▼▼▼

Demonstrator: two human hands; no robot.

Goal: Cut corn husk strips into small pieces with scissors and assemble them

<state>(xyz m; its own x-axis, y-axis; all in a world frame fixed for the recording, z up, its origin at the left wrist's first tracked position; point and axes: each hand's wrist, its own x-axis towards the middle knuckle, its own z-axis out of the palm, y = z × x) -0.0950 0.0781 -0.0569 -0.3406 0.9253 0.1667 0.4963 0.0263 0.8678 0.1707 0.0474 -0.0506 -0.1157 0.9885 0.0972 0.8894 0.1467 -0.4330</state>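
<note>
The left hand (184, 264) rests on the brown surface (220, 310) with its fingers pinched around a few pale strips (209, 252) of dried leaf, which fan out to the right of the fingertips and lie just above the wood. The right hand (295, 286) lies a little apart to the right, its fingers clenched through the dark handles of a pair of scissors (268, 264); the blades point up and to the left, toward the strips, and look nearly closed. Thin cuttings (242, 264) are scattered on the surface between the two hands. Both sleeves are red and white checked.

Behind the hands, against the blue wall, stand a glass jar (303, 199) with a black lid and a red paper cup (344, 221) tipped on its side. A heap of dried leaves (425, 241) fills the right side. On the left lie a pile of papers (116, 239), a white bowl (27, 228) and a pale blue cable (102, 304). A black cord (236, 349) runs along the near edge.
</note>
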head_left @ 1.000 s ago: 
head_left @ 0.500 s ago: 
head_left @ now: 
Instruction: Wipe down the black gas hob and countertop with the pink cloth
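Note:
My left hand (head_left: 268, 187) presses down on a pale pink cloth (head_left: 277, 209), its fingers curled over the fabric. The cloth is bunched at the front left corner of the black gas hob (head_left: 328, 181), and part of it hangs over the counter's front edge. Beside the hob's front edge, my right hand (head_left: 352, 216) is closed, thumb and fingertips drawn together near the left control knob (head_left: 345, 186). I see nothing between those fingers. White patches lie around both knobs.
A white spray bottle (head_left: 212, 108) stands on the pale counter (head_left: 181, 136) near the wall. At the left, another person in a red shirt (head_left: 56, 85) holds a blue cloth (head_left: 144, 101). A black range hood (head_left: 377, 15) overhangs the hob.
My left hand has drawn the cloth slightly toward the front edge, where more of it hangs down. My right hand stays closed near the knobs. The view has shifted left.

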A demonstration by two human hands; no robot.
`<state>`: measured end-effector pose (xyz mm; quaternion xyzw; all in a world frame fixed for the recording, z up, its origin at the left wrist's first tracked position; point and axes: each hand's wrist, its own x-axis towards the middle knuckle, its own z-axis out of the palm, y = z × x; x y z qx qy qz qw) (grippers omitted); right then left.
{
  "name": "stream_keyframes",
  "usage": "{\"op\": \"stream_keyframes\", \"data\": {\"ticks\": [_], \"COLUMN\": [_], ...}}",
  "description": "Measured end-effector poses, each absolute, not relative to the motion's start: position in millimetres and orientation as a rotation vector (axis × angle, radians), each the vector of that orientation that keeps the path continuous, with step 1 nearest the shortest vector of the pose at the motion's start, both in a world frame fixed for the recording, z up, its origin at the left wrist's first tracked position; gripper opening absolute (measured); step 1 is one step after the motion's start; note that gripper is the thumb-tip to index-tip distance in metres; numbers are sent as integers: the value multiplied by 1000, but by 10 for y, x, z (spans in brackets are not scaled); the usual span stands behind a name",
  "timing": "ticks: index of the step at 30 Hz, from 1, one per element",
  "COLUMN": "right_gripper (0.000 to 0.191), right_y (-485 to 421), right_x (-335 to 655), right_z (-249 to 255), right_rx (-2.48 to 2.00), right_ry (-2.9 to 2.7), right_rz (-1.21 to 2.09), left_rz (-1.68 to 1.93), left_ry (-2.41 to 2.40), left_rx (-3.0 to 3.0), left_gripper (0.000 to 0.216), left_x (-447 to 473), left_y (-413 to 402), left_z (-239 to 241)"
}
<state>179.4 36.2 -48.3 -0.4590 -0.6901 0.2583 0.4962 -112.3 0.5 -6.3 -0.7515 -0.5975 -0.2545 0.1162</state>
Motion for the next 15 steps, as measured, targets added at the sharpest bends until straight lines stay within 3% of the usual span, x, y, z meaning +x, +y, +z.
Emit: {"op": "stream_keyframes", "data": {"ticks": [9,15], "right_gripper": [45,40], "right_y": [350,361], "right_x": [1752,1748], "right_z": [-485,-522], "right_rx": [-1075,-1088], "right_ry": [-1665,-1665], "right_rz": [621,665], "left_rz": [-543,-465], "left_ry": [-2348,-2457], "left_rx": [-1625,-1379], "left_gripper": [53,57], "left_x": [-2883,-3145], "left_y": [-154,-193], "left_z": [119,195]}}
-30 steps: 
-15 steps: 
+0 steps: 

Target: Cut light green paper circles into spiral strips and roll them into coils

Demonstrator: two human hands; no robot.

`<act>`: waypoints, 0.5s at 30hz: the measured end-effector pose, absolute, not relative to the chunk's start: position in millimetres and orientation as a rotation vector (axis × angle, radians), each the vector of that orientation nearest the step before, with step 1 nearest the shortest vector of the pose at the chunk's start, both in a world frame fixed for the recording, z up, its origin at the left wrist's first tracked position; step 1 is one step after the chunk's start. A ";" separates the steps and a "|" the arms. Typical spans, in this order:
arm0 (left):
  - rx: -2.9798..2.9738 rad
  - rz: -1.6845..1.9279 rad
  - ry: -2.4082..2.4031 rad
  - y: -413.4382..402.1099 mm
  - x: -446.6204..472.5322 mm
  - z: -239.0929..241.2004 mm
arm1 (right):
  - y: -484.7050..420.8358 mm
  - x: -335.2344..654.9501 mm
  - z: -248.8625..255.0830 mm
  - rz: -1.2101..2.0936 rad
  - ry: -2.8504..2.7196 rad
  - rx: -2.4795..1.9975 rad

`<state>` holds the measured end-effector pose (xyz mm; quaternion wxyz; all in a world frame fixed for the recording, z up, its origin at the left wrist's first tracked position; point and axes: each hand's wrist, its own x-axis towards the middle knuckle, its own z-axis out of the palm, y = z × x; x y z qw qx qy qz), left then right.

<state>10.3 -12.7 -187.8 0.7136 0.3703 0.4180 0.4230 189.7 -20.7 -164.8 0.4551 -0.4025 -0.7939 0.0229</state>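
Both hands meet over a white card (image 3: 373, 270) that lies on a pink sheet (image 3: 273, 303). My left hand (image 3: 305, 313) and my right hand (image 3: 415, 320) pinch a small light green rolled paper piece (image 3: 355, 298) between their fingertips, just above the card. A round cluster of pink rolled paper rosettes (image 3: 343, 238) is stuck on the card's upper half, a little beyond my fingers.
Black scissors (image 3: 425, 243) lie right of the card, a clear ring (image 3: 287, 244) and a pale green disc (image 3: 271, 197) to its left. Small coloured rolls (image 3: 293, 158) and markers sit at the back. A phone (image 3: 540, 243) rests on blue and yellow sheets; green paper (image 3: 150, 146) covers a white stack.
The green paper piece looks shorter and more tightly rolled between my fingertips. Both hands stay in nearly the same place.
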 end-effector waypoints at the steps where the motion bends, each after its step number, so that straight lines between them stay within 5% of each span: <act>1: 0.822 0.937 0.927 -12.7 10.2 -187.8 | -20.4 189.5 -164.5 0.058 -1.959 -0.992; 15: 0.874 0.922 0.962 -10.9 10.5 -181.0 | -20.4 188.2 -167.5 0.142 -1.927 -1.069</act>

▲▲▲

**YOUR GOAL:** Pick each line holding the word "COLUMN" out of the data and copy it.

**RESULT FOR THIS EXERCISE:**
  "usage": "{\"op\": \"stream_keyframes\", \"data\": {\"ticks\": [_], \"COLUMN\": [_], ...}}",
  "COLUMN": "right_gripper (0.000 to 0.191), right_y (-485 to 421), right_x (-335 to 655), right_z (-249 to 255), right_rx (-2.48 to 2.00), right_ry (-2.9 to 2.7), right_rz (-1.21 to 2.09), left_rz (-1.68 to 1.93), left_ry (-2.41 to 2.40), left_rx (-3.0 to 3.0), left_gripper (0.000 to 0.216), left_x (-447 to 473), left_y (-413 to 402), left_z (-239 to 241)"

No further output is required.